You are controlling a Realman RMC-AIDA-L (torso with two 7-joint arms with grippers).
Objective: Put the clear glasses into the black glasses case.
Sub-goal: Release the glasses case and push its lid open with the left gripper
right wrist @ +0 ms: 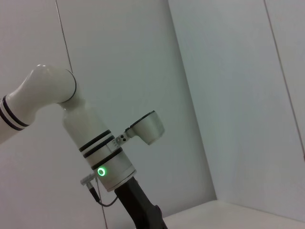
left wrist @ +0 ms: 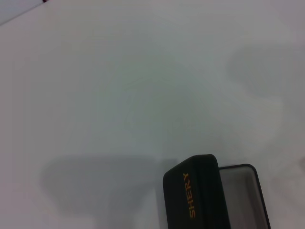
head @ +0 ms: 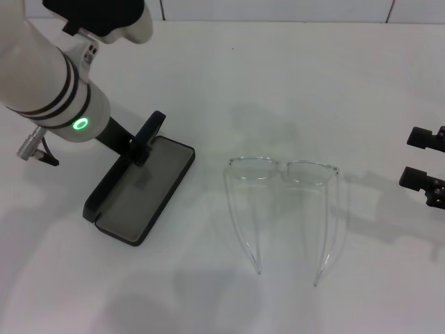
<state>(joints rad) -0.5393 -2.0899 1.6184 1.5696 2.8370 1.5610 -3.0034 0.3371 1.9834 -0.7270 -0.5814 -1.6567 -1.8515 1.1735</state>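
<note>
The clear glasses lie unfolded on the white table right of centre, lenses away from me and both thin temple arms pointing toward me. The black glasses case lies open at the left, grey lining showing. My left gripper is down at the case's far end, touching it. In the left wrist view the case lid with orange lettering stands beside the grey inside. My right gripper hangs open at the right edge, a short way right of the glasses, holding nothing.
The white table carries only the case and the glasses. A white wall runs along the far edge. The right wrist view shows my left arm against the wall.
</note>
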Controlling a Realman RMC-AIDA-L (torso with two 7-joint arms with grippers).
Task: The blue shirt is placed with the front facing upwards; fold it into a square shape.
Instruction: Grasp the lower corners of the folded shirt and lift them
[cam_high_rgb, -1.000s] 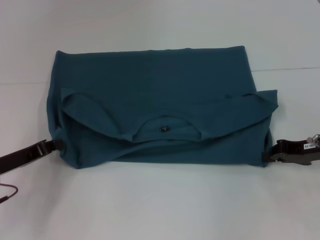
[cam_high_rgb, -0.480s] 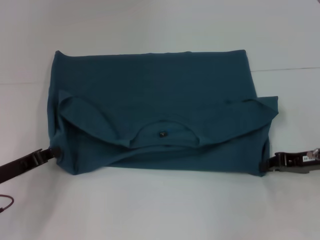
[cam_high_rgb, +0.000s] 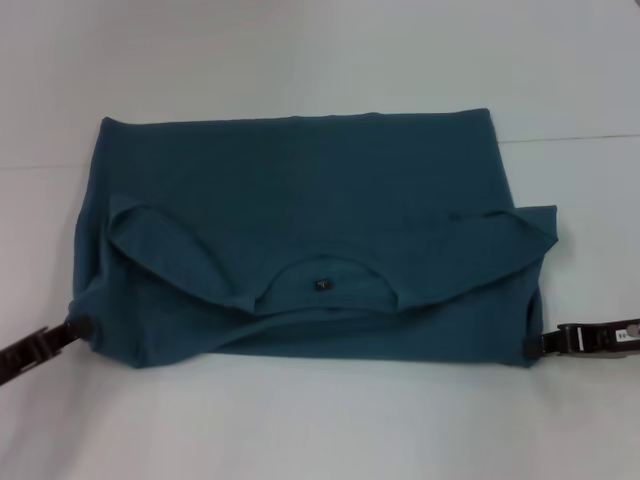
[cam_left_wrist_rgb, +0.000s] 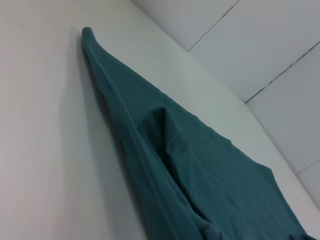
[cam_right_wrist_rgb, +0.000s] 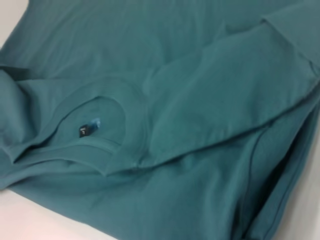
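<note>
The blue shirt (cam_high_rgb: 300, 240) lay across the middle of the white tabletop (cam_high_rgb: 300, 430), already doubled into a wide band, with its collar end turned toward the near edge. The left claw (cam_high_rgb: 72, 331) sat at the shirt's near left corner and the right claw (cam_high_rgb: 537, 346) at its near right corner, each low against the tabletop and touching the cloth edge. That placement suggested the 2 arms were set at opposite ends so the layers could be handled evenly, keeping the near fold straight. Whether either claw was pinching fabric or merely resting against it could not be told; the tips were hidden at the cloth.

The shirt was dark teal-blue cotton. The folded-over shoulders formed a shallow V flap across the near half, and the neckline (cam_right_wrist_rgb: 95, 127) opened at its centre, showing a small black label (cam_high_rgb: 322, 284) inside. No chest print was visible. The far edge lay fairly straight, while the right sleeve corner (cam_high_rgb: 540, 222) stuck out beyond the side.
</note>
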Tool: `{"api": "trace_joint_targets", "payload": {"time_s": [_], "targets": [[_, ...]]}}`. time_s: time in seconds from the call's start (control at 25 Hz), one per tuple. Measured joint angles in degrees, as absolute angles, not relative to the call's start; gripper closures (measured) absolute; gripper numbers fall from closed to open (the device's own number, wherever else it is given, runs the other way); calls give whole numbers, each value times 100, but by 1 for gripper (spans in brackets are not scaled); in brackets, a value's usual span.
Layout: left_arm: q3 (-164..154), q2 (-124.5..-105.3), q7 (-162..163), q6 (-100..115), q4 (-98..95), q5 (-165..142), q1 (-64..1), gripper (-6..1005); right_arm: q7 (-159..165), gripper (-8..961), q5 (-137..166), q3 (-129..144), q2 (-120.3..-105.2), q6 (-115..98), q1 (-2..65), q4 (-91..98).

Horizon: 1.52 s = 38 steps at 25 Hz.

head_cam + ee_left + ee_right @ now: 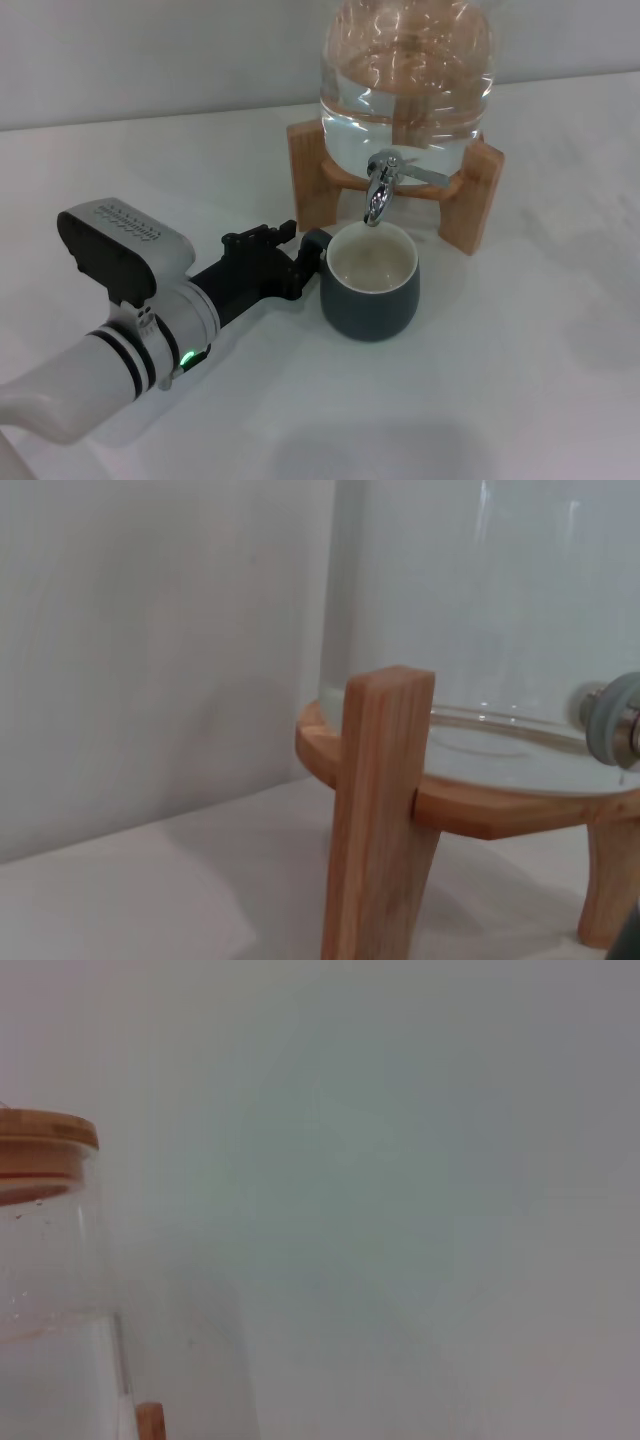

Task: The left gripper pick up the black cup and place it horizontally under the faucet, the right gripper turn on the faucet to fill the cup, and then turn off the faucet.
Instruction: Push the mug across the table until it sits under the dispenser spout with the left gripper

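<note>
No lettering is readable anywhere. The left gripper (303, 262) has its jaws clenched on the black cup's (370, 284) handle. The cup stands upright on the counter (520, 350), mouth up, directly beneath the faucet (380, 190).

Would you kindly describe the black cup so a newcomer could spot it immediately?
Find the big clear water jar on its wooden stand. Directly under its chrome faucet stands the black cup, on the table: squat, charcoal outside, cream inside, with the left claw at its handle.
</note>
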<state>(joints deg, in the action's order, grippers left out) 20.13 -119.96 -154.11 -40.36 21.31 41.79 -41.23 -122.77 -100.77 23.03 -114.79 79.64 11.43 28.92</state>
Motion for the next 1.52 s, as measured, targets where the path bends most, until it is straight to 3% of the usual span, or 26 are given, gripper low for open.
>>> {"api": "trace_joint_targets", "payload": {"time_s": [1.52], "targets": [[2008,-12009,-15448,-4029,2272,3916,-4069,614,-12314,100,-10087,2303,-11479,7953,1125,2891]]}}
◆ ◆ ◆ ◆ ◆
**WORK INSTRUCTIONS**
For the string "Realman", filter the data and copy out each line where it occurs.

**TASK ANSWER**
You are controlling a Realman RMC-AIDA-L (torso with two 7-joint arms with grippers).
Controlling a Realman RMC-AIDA-L (torso with two 7-joint arms with grippers).

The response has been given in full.